Wednesday 26 May 2010

Black and White Future

Welcome to the International Year of Biodiversity! I sincerely hope most of you have heard this before by now, as we’re almost five months through it.


Photo by Michael Nichols
Perfect opportunity to put some attention on
one of the most charismatic emblems of biodiversity, the giant panda, the poster child for all endangered species.

However, as most of us seem to acknowledge the image of the black and white bear as a conservation flagship, knowing it as the emblem for WWF since 1961, science has been very slow to take up its cause in earnest.

After a promising start in 1985, it seems the scientific world forgot about the giant panda, although the rest of the world didn’t. Panda science became a solely Chinese undertaking and a much overdue Panda conference in Beijing in 2000 showed they worked their magic flying below the Western radar.

A study published this week in Biology Letters by a joint team from China and the US gives an overview of how far science has come since then and we can expect to happen to this bamboo lover.

Scientific Progression
The main predictor of whether the giant panda will use a certain area as habitat turns out to be age of the forest that is on it. Old forests are perfect for pandas, not only have they been undisturbed, they also contain the large trees pandas use to construct their big, panda-sized dens. Without these, the females are forced to raise their cubs alive in less desirable rock caves.
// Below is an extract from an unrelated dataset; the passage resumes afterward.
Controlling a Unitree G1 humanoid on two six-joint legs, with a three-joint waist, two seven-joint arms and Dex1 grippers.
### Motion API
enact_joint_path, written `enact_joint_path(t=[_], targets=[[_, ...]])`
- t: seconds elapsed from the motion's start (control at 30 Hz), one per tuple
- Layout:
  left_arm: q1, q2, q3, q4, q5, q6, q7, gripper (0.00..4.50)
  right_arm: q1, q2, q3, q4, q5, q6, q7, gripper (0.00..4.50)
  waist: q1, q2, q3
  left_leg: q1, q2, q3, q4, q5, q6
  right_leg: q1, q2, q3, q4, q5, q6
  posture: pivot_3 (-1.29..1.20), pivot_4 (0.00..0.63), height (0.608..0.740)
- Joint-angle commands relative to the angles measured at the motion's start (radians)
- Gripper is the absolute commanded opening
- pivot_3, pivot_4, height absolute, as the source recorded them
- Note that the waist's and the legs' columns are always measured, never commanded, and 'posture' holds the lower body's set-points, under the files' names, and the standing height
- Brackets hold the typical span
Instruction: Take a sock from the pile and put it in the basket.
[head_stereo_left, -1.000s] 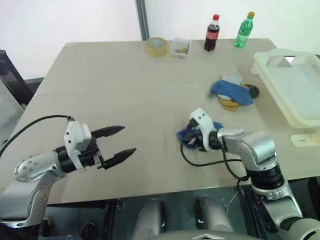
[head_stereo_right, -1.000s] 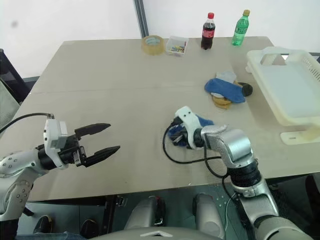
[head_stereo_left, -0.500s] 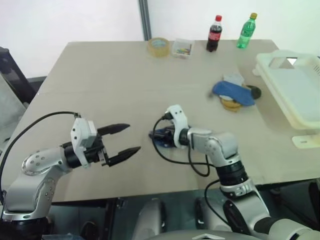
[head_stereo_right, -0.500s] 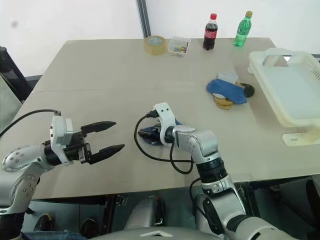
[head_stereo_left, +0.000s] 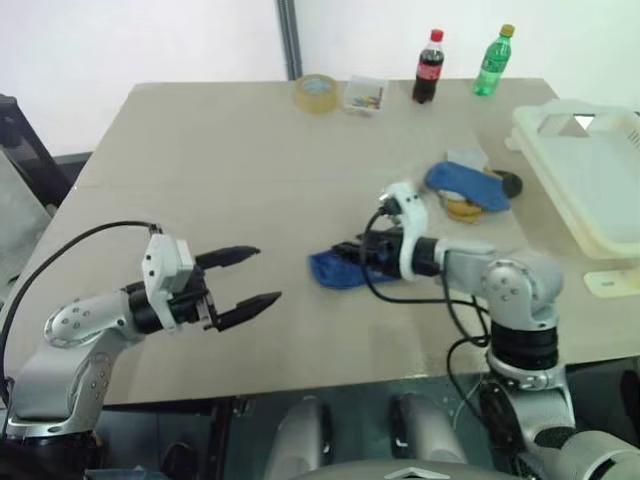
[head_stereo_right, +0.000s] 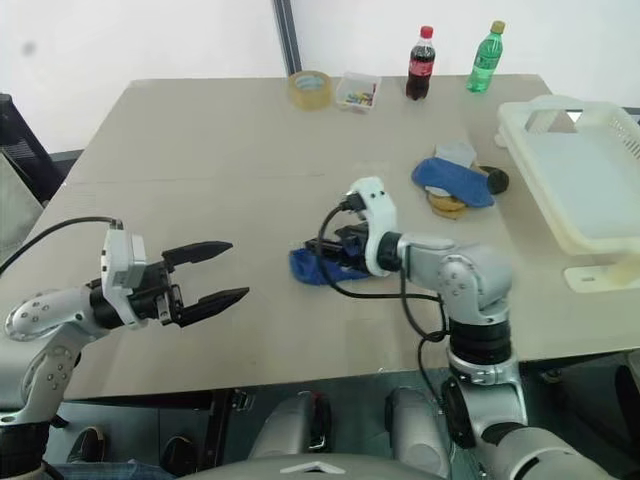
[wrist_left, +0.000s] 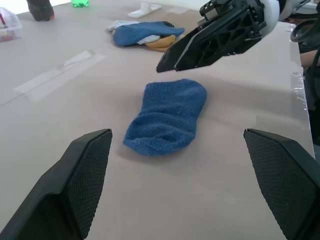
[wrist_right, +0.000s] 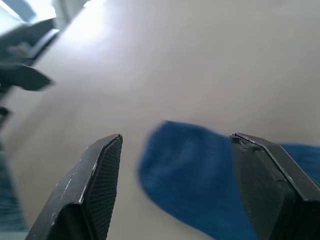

Unfortunately, the ban on logging throughout the pandas range is just about to expire. It is up to the officials of the Chinese State Forestry Administration to decide what to do with this new insight in the importance of old-growth forests.

There is no debate about whether panda habitat has been disappearing fast in the last decade. But there is also some good news. China’s visionary ‘Grain-to-Green’ policy is working to convert cultivated land on steep slopes back into forests and grassland native to the areas. And it seems the first results are emerging. Also, at least in one of over 50 newly made panda reserves, Guanyinshan, panda habitat has been reported to re-establish itself. This is promising, but it needs to be told that in another key reserve the vegetation seems to be doing the opposite. Time will tell.

Whether this newly emerging panda habitat will offset the changes likely to occur due to climate change is very unclear. Theoretical models show that climate alterations alone may cause the loss of 35-40% of all panda habitat in the next 80 years.


Map by Adelaide Zoo.
An overview of historic and current distribution of the Giant Panda in China shows how much habitat has already been lost. Main factor is the clearing of forest for agriculture, timber and firewood. The pandas are also forced out of the valleys because of human population growth which makes their remaining habitat extremely fragmented. They have more and more trouble migrating. Pandas are illegally poached for their pelts or even caught in traps that were set for other wildlife.


New Developments

So how many are we protecting? That is the notoriously unanswerable question science is still grappling with. There are certainly no more than 3000 animals alive in the wild, most likely a lot less. There are around 240 giant panda living in captivity within China and another 27 outside the country. All in all.. it’s not much. Zoo’s are working together however, to set up a solid breeding program for this very difficult-to-breed species and become the conservation organizations they state to be.

Recently, the Chinese government has lifted the decade-long ban on radio-collaring giant pandas.

This research method is very widely used on all sorts of large vertebrate species, especially on large felines and canines. It puts a specially made collar on the animal that doesn't disturb their normal activities and is fitted with a GPS transmitter. It gives essential insight in the territory size, movement patterns and key habitat areas animals use.

Only four pandas have been fitted with these collars to date but already interesting information begins to trickle in. A female in breeding season was observed to disperse 50km outside her home range for example. This might have large implications on how mating strategies and gene flow work in the panda world. If you look for a mate a lot further than you usually go, you have a big chance to find a panda that is not related to you in any way and make genetically very strong offspring. In a population as small as this, that is essential!

Further research with radio collars will proof to be necessary for further management and policy making.

Although science has waited long to become involved with the Giant Panda, it seems it is determined to make up for lost time. Combined with the already massive public appeal, financial and institutional support from China an abroad, the future of the Panda seems to get a good chance.